TASK ITEM ▸
Within this listing, how many lines carry the string "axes"? State the number only.

-- SUPPLIED INFORMATION follows --

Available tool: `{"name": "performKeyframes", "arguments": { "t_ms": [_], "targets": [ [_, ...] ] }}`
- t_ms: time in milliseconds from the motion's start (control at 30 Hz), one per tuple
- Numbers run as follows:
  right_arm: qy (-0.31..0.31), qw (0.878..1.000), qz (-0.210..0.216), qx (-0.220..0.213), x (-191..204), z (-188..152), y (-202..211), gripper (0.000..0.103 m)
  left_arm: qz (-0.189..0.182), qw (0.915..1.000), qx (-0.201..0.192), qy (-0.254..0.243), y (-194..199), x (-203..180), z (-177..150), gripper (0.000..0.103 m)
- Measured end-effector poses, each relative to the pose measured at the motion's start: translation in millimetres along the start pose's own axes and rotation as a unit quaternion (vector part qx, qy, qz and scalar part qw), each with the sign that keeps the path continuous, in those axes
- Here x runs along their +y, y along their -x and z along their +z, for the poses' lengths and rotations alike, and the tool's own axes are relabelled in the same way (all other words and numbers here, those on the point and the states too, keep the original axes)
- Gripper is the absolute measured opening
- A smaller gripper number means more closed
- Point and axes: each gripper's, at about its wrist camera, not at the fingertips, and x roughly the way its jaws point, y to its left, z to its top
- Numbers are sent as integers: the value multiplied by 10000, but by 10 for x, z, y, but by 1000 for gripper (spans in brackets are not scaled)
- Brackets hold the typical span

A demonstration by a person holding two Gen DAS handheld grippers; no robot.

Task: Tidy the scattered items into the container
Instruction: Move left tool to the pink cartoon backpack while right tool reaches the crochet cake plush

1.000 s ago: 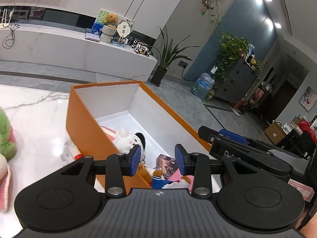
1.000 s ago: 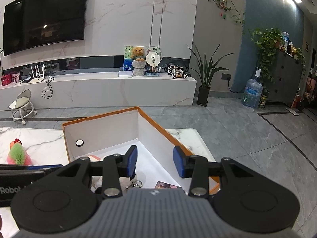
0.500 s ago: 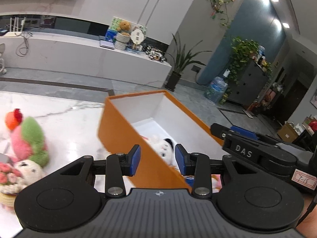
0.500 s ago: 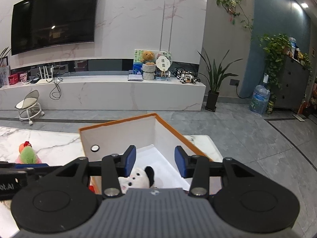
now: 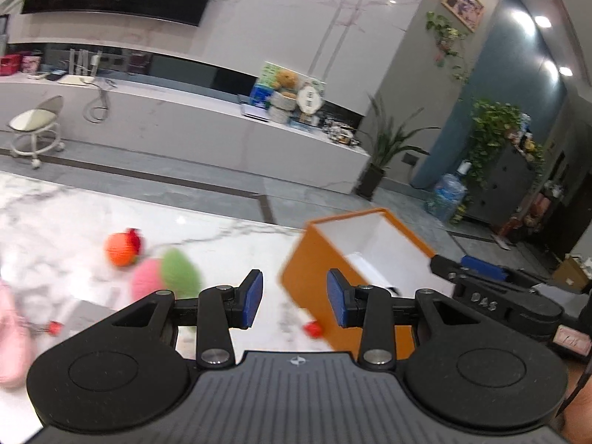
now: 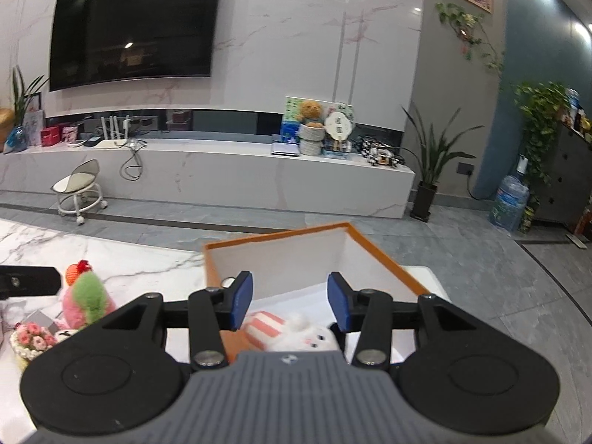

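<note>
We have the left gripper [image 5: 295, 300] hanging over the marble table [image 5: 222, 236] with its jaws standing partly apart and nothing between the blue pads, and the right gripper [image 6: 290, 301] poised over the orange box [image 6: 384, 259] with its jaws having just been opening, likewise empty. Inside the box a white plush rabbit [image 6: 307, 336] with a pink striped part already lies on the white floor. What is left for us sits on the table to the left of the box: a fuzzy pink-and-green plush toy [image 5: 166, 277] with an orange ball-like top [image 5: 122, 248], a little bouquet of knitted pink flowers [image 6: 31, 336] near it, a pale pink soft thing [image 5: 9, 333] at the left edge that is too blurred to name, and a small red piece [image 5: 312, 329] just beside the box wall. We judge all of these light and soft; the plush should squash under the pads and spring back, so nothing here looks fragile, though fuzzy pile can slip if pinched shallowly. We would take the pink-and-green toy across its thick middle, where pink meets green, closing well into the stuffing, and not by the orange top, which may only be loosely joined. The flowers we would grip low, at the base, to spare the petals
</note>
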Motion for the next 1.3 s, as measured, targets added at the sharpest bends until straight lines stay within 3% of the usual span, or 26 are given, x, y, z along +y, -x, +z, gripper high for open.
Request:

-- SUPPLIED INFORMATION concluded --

FINAL ANSWER ▸
3